The libvirt_recover_xattrs.sh tool hangs when run. When no flags
are provided OPTIND is 1, so the loop expands to 'shift 0' which
has not effect. Rewrite to just loop over $@ instead which involves
less cleverness.
Reviewed-by: Martin Kletzander <mkletzan@redhat.com>
Signed-off-by: Daniel P. Berrangé <berrange@redhat.com>
The libvirt_recover_xattrs.sh script can be used to remove stale
XATTRs that were left behind by secdrivers (which should happen
only if there's an imbalance between set and restore calls).

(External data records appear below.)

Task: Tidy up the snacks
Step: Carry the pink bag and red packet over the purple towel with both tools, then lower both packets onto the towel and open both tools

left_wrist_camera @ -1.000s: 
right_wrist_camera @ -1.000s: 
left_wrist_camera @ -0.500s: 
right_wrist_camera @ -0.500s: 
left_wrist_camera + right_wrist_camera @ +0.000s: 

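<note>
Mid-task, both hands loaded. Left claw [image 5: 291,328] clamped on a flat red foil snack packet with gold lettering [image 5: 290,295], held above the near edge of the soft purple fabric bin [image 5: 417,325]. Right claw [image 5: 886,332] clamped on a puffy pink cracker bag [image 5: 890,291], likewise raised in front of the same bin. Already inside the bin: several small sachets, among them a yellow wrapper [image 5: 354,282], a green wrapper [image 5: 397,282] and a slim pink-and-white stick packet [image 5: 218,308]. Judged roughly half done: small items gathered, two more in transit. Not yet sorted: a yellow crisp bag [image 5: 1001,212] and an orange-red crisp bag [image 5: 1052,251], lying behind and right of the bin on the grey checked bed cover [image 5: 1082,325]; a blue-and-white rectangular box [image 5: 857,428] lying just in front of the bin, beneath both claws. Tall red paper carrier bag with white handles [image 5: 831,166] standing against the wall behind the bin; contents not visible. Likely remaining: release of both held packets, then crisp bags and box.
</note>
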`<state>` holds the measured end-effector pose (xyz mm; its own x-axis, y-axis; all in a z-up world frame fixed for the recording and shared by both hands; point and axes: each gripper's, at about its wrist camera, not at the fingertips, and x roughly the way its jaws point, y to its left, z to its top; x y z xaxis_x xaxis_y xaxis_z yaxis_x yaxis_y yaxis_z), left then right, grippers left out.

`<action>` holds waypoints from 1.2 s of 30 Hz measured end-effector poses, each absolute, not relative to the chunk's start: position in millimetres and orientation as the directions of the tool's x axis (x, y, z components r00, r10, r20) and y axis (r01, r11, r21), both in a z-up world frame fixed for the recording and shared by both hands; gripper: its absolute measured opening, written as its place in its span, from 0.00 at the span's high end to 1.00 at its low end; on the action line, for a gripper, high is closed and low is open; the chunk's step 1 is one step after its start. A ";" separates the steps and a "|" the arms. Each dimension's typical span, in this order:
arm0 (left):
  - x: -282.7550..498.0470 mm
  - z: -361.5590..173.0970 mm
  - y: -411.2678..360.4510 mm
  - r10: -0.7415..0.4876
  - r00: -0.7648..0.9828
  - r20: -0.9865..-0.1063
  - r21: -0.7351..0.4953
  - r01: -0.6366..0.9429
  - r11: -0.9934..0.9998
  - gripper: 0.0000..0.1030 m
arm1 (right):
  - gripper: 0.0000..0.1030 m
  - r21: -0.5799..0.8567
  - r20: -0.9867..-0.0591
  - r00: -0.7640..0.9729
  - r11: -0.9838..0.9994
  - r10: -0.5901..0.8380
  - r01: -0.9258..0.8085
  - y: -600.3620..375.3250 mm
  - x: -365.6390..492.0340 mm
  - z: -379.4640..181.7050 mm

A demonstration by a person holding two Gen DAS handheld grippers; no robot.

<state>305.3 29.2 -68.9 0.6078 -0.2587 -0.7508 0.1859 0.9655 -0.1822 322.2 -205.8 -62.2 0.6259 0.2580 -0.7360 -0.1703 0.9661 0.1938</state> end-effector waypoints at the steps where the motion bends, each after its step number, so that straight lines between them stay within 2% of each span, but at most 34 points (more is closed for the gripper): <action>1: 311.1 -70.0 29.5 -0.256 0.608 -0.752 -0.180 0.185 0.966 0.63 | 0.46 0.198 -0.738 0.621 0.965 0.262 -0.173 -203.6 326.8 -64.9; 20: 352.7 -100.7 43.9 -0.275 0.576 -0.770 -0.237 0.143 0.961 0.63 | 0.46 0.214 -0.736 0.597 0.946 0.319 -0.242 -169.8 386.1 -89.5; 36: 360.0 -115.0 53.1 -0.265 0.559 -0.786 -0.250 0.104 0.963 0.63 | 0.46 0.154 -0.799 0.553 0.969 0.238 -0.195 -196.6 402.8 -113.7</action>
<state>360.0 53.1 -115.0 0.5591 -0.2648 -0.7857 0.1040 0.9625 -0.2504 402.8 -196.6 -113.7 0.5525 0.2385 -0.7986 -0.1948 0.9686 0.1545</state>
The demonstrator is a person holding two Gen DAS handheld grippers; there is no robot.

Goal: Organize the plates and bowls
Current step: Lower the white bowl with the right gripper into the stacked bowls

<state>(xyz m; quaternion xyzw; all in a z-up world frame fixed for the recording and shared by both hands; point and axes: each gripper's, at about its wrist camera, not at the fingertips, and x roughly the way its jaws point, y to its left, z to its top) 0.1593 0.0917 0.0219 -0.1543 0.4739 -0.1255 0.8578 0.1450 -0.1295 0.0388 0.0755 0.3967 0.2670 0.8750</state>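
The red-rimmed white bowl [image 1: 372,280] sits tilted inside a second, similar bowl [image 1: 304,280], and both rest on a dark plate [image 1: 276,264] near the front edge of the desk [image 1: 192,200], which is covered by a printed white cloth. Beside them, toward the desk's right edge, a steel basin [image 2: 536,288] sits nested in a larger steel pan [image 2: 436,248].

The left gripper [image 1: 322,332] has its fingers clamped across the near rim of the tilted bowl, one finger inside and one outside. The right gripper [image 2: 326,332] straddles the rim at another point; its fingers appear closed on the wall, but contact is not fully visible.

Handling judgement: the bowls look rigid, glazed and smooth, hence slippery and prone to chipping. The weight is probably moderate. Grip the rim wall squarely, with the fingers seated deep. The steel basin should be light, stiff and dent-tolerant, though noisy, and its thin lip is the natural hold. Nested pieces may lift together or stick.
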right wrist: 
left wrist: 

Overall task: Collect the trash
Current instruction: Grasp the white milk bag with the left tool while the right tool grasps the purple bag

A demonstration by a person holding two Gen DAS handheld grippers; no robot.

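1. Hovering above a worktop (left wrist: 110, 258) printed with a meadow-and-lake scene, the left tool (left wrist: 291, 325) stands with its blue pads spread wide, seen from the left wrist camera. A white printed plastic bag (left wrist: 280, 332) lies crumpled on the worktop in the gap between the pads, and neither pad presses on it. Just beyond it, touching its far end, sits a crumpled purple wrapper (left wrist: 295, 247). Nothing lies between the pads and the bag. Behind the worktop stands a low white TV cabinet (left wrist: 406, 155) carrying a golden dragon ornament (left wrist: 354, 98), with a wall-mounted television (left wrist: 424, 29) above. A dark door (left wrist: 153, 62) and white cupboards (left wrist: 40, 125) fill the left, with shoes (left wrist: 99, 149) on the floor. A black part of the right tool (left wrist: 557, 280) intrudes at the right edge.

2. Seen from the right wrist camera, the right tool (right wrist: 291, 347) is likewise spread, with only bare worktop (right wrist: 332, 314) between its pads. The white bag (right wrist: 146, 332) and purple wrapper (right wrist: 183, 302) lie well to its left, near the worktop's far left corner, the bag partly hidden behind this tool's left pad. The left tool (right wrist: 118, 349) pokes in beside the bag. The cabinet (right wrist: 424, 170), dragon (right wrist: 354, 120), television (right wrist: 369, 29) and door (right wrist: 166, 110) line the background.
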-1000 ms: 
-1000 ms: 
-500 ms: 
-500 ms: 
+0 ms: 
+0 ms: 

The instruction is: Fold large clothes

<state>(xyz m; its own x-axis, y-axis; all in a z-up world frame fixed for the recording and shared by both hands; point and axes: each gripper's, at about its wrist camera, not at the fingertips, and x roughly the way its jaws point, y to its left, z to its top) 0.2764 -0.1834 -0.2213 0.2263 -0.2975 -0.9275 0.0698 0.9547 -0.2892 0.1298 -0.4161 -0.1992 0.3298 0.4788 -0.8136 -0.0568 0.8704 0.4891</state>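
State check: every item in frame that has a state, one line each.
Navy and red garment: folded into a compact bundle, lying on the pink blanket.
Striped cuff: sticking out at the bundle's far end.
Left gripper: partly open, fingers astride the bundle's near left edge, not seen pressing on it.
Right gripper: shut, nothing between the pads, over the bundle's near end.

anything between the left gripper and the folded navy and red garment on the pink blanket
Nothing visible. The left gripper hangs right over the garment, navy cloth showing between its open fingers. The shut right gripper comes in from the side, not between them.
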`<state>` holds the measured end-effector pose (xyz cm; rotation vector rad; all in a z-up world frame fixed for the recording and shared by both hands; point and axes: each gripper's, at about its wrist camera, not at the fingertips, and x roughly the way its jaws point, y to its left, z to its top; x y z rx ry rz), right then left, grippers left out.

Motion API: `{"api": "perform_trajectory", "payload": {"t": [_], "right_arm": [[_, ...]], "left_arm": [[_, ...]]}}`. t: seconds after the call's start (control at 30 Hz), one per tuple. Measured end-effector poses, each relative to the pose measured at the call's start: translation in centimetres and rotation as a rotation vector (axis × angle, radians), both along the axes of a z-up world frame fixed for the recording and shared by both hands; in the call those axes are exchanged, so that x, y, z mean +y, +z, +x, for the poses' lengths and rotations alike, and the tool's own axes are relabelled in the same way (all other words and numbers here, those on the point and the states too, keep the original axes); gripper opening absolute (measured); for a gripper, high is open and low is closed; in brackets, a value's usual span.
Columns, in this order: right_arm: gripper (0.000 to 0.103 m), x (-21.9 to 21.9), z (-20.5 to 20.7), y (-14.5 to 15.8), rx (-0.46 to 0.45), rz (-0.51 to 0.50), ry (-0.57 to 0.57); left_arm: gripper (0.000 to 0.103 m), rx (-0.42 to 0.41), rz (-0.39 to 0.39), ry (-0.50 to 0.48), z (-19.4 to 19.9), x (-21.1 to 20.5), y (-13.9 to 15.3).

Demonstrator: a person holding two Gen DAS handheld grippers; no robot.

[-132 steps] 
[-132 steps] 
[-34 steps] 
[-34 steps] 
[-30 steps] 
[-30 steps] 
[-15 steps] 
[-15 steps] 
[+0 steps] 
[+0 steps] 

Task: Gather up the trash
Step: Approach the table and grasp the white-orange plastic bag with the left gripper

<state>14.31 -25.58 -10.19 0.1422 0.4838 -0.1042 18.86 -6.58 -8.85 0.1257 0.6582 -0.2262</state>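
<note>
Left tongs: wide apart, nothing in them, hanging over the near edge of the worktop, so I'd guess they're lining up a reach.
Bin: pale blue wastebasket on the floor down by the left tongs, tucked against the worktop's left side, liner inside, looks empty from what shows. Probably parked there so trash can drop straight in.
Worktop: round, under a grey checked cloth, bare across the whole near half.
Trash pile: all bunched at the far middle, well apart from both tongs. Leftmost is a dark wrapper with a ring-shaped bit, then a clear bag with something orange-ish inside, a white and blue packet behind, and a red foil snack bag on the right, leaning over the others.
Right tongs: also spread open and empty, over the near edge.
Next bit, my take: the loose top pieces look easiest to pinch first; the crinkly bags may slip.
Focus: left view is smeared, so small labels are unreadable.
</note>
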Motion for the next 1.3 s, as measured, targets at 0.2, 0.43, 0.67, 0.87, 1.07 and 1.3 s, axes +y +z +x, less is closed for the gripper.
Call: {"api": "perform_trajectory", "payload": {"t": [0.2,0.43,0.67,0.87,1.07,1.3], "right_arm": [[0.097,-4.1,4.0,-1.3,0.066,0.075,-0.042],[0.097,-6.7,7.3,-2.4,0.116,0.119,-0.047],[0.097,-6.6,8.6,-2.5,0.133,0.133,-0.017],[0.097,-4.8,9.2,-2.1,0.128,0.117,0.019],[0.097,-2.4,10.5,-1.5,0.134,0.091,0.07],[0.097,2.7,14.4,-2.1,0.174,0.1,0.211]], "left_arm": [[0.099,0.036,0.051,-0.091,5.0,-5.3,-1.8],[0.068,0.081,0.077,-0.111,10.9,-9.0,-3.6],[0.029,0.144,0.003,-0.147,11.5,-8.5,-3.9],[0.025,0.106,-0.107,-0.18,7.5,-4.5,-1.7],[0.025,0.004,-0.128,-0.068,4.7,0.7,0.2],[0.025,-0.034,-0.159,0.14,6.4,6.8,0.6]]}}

Anyway, the script has '-n' switch which is supposed to perform
just a dry run, i.e. just to report which files have XATTRs set
without any attempt to remove them.
But, when rewriting the script a few months ago a typo was
introduced which made the script report no files even if there
were files with XATTRs.
Fixes: 5377177f80
Signed-off-by: Michal Privoznik <mprivozn@redhat.com>
Reviewed-by: Ján Tomko <jtomko@redhat.com>
Loop for multiple PATH arguments to support shell pattern expansion.
Signed-off-by: Peter Krempa <pkrempa@redhat.com>
Reviewed-by: Michal Privoznik <mprivozn@redhat.com>
In some cases you want to fix a certain directory while you don't really
care whether there are other VMs running. Add a option to disable the
check.
Signed-off-by: Peter Krempa <pkrempa@redhat.com>
Reviewed-by: Michal Privoznik <mprivozn@redhat.com>
Linux and FreeBSD have different prefix. In the current state we've
tried to reset the labels for both systems which resulted in errors like
this:
Fixing /tmp/bitmaps2.qcow2
setfattr: /tmp/bitmaps2.qcow2: Operation not supported
setfattr: /tmp/bitmaps2.qcow2: Operation not supported
setfattr: /tmp/bitmaps2.qcow2: Operation not supported
setfattr: /tmp/bitmaps2.qcow2: Operation not supported
setfattr: /tmp/bitmaps2.qcow2: Operation not supported
setfattr: /tmp/bitmaps2.qcow2: Operation not supported
The 6 failed 'setfattrs' correspond to the wrong prefix.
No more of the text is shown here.